Add termination condition based on percentage of visited tiles for Car Racing #1323

VincenzoPalma · 2025-02-28T11:43:09Z

Description

The environment will now end with terminated = True when the lap is completed after reaching the specified percentage of visited tiles.

Fixes #1269

Type of change

Bug fix (non-breaking change which fixes an issue)
This change requires a documentation update

Checklist:

I have made corresponding changes to the documentation

…tatement in the _contact function.

pseudo-rnd-thoughts · 2025-02-28T21:51:10Z

@VincenzoPalma To clarify what was the previous behaviour when the agent had cross that the lap completion percentage and got to the end?

Could you train an agent using PPO from SB3 and share the training graphes of the old and new versions?

VincenzoPalma · 2025-02-28T22:08:40Z

@pseudo-rnd-thoughts The previous behavior in that scenario was that the environment would not terminate upon completing the lap but would instead continue until reaching the time limit, at which point it would end with truncated = True.

I will try and train an agent as you suggest as soon as i can.

pseudo-rnd-thoughts · 2025-03-19T13:29:54Z

@VincenzoPalma Have you had any time to train agents for the different Car Racing versions?

VincenzoPalma · 2025-03-19T13:41:21Z

I've only had a few days to work on this so far, and since it's my first time using SB3, it's taking a bit longer. I've obtained some training graphs for 25, 50, 75 and 90 percentage of track covered, but something seems off, so I'm conducting more in depth testing.

pseudo-rnd-thoughts · 2025-03-19T13:50:13Z

Thanks for doing that @VincenzoPalma, keep me updated here or on discord if you are uncertain how to get some working

VincenzoPalma · 2025-03-19T16:25:54Z

Can i share TensorBoard logs files to show you the training graphs?

pseudo-rnd-thoughts · 2025-03-19T22:07:49Z

You can either share images on GitHub or message me on discord and that I can look at the files

VincenzoPalma · 2025-03-19T22:32:29Z

I'll share some images as soon as I obtain the graphs with 75 as minimum percentage of visited tiles. I'll also share the code to see if it's correct for the task and to receive feedback. If it's good i'll get the train graphs for the other percentages.

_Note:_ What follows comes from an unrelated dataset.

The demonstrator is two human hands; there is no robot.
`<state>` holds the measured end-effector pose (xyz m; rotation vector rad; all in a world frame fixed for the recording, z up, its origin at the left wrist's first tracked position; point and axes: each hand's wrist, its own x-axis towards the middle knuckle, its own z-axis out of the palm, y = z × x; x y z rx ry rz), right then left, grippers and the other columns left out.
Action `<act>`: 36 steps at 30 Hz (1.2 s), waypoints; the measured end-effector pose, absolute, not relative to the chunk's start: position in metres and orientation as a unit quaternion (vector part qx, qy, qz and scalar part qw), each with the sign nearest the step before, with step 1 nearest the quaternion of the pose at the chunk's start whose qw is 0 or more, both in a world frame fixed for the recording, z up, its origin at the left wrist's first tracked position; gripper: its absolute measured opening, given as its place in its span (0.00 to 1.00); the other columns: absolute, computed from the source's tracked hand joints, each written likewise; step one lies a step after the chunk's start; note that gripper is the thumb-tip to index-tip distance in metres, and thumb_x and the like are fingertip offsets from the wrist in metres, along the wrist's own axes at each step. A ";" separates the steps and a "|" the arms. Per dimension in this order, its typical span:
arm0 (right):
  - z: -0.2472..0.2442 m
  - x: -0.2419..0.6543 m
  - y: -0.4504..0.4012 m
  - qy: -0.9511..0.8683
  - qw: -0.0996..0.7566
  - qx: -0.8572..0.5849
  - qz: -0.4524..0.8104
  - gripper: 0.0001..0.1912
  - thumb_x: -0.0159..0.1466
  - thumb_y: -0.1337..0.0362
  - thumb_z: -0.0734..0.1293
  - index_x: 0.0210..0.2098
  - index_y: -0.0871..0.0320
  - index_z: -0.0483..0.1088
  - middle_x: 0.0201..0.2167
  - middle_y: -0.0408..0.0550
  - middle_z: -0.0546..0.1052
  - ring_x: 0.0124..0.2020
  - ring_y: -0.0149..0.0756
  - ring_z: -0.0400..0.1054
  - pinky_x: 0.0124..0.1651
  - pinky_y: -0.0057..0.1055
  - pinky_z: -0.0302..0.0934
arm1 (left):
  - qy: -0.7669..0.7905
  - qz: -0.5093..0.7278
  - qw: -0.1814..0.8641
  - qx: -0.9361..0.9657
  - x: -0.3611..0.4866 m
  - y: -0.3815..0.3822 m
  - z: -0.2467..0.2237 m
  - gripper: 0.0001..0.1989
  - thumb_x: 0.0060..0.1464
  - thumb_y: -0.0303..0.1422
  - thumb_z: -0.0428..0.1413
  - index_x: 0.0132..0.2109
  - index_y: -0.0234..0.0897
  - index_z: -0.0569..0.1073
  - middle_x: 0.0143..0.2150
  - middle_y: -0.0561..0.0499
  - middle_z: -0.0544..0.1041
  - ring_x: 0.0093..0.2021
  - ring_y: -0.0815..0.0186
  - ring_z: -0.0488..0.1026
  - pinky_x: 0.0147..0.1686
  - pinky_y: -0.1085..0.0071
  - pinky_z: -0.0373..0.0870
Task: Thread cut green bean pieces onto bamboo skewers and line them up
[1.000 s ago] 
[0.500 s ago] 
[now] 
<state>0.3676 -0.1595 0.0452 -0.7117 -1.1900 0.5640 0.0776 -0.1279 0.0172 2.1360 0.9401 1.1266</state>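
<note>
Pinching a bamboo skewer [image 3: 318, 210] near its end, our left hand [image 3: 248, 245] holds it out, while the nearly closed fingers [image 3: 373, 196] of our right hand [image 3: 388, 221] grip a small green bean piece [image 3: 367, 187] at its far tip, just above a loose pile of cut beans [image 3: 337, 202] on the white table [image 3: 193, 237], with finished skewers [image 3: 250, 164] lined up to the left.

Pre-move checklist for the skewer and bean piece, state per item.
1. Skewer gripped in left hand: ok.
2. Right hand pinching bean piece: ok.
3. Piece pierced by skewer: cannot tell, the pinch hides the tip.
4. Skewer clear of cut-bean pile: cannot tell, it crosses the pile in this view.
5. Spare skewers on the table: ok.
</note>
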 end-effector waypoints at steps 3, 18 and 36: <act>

VincenzoPalma · 2025-03-20T10:27:48Z

So, here's the code that i used:

import torch
from stable_baselines3 import PPO
from stable_baselines3.common.monitor import Monitor
from stable_baselines3.common.vec_env import DummyVecEnv
from stable_baselines3.common.callbacks import EvalCallback, CheckpointCallback
from stable_baselines3.common.logger import configure

import gymnasium as gym

device = torch.device("cuda" if torch.cuda.is_available() else "cpu")

n_envs = 16

def make_env():
    env = gym.make("CarRacing-v3", lap_complete_percent=0.25)
    return Monitor(env)

env = DummyVecEnv([make_env for _ in range(n_envs)])

log_dir = "./logs/"
new_logger = configure(log_dir, ["tensorboard"])

new_model = PPO("CnnPolicy", env, verbose=1, tensorboard_log=log_dir, device=device)
new_model.set_logger(new_logger)

eval_callback = EvalCallback(env, best_model_save_path='./logs/best_model',
                             log_path='./logs/results', eval_freq=10000,
                             deterministic=True, render=False)

checkpoint_callback = CheckpointCallback(save_freq=10000, save_path='./logs/',
                                         name_prefix='ppo_model')

new_model.learn(total_timesteps=500_000)

new_model_name = "ppo_car_gray_new252"
new_model.save(new_model_name)
print(f"New model saved as {new_model_name}")

So far, I've trained two agents: one before the change and one after, both with 75 lap complete percent.
Here are some graphs of the agent before the change:

Graphs of the agent after the change:

What stands out the most to me is the difference in the mean reward per episode. It looks better in the new version of the game, probably because the game now ends correctly before the agent can take any action that would give it a negative reward.

I'll wait for your feedback on the code and the data.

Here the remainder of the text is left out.